Привязывают к кровати, дверь закрыта, кормят как зверей, внося в комнату поднос.
Первый день я пролежал в обычной тоске, народ в палате (так и хочется написать – «камере») был что-то очень громок, и только те, кто был в тусклой алкогольной коме, – тускло молчали.
Поводом для насмешек был тихий человечек (своеобразный тип Акакия Акакиевича – алкоголика) со странной фамилией – Сидоров.
Мои добрые товарищи по палате придумали ему дружеское прозвище – Царь зверей.
Он какой-то деревенский, в смысле – колхозный, но настоящее его призвание иное – санитар-любитель.
Когда я в первый раз после капельницы открыл глаза, то сразу увидел перед собой расплывчато-доброе лицо Сидорова.
– Может, пить хочешь? – с тайной надеждой спросил он.
– Да нет, спасибо, – пересохшими губами ответил я.
Потом он с живейшим интересом наблюдал за движением жидкости в капельнице, и когда осталось капель восемьдесят семь и нужно было привешивать иной пластиковый пакет с очередной гадостью, он бросился к двери и с тревогой в голосе стал звать медсестру.
12.08.2009 (среда, утро)
Прервался вчера, потому что писать в таких условиях невозможно.
Пишу я это уже в палате номер два, куда меня (слава кому-то там из пантеона) перевели в понедельник вечером.

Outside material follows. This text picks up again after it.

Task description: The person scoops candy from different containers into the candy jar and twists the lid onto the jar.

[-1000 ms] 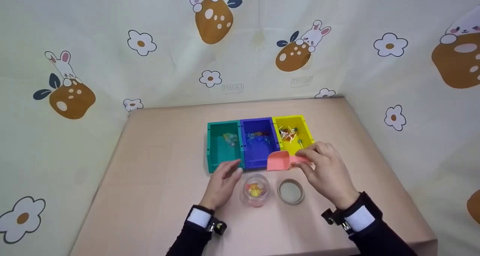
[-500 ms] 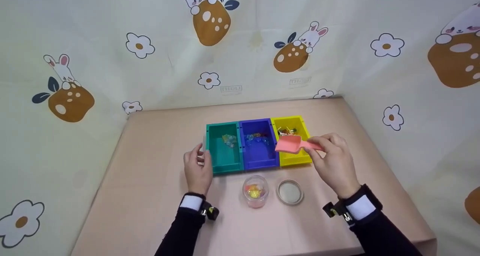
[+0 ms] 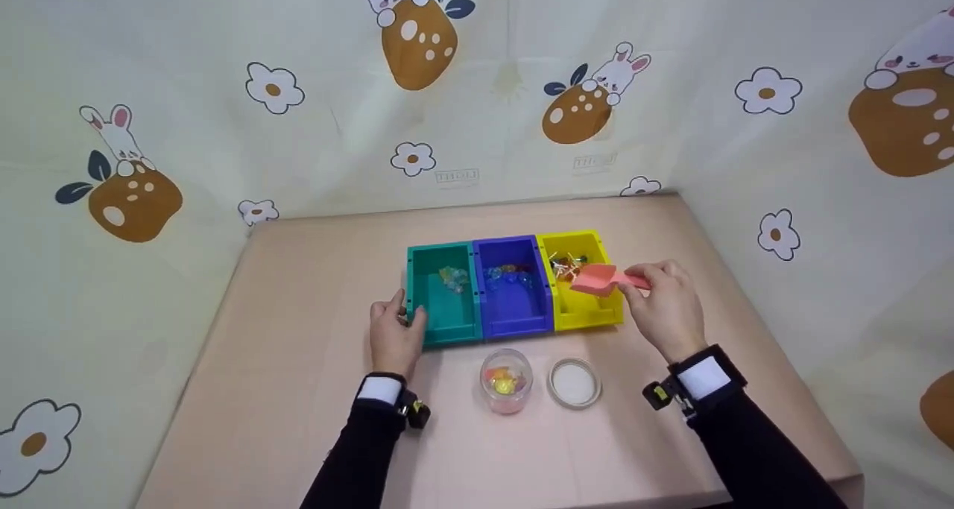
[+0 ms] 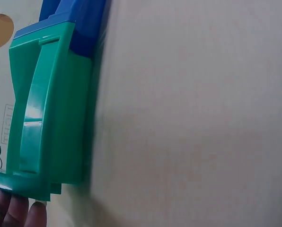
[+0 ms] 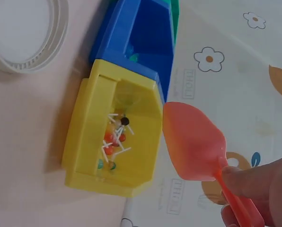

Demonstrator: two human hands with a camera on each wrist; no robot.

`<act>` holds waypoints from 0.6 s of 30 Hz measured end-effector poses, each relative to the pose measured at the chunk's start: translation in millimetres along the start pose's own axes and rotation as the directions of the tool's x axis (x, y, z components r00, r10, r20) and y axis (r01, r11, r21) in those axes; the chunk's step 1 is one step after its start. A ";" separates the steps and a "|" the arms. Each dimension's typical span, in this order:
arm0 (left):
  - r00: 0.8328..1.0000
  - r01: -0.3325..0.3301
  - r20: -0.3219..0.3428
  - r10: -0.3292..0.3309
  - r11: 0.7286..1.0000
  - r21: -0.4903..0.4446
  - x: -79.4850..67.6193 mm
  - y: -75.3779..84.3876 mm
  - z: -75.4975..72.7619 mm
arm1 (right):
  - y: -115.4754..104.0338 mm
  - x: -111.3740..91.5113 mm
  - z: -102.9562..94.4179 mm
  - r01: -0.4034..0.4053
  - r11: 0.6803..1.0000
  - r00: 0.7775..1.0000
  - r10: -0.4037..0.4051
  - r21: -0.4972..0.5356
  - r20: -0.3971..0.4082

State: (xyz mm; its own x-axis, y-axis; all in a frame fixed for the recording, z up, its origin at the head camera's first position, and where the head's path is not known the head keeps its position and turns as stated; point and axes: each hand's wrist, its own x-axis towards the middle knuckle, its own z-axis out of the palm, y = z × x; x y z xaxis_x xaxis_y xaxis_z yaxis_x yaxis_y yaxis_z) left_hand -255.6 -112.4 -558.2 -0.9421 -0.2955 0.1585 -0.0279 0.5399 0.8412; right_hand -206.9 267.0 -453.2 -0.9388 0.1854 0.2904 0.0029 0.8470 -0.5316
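Note:
My right hand (image 3: 667,308) pinches the handle of a pink scoop (image 3: 594,279), held above the yellow bin (image 3: 589,320). The scoop looks empty in the right wrist view. Inside that bin lie several tiny lollipop-like pieces (image 5: 113,137) with white sticks. At the other end, my left hand (image 3: 396,337) grips the left wall of the green bin (image 4: 65,123), thumb inside and fingers (image 4: 19,210) outside. Translucent pieces (image 3: 453,278) lie in the green bin. Between the two stands the blue bin (image 3: 519,323), also with clear and coloured pieces.
In front of the bins stands a clear open jar (image 3: 507,403) with yellow and orange pieces inside. Right beside it lies a round lid (image 3: 574,384). A patterned curtain (image 3: 507,121) surrounds the cloth-covered table (image 3: 298,390).
My left hand has moved from near the jar leftward to the green bin's left wall and taken hold there. The scoop has moved right and away from me, over the yellow bin.

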 end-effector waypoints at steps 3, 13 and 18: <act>0.999 -0.052 0.009 0.052 0.998 0.025 0.4 -4.9 -0.5 | 5.3 4.4 7.2 0.001 0.998 1.000 0.001 -0.055 0.024; 0.990 -0.133 0.057 0.132 0.991 0.016 1.1 -10.7 -4.6 | 8.6 11.3 28.2 0.092 0.983 0.994 -0.080 -0.158 0.080; 0.989 -0.127 0.073 0.126 0.992 0.000 3.2 -11.7 -6.2 | -3.4 11.2 28.2 0.073 0.977 0.987 -0.042 -0.201 0.154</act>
State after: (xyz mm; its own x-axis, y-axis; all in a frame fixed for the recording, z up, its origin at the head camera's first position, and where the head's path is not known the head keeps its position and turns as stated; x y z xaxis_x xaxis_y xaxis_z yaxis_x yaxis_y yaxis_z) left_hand -256.3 -124.5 -564.3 -0.9599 -0.1666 0.2253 0.0917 0.5732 0.8143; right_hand -227.1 252.1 -470.6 -0.9799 0.0709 0.1867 0.0038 0.9412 -0.3378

Там писать было невозможно из-за практических причин: там не дают ни ручек, ни карандашей (очевидно, чтобы пациенты случайно не поранили друг друга), ни телефонов, ни часов и так далее, там у нас отбирают все, даже одежду, выдавая взамен кальсоны, тоненькую белую рубашку из какого-то простынного (кто-нибудь вроде Казановы написал бы, просто из одного упрямства – «льняного») материала с грустным треугольным вырезом на груди, и – по желанию, если вдруг человеку станет холодно – шерстяную рубашку с символическими квадратами разных цветов.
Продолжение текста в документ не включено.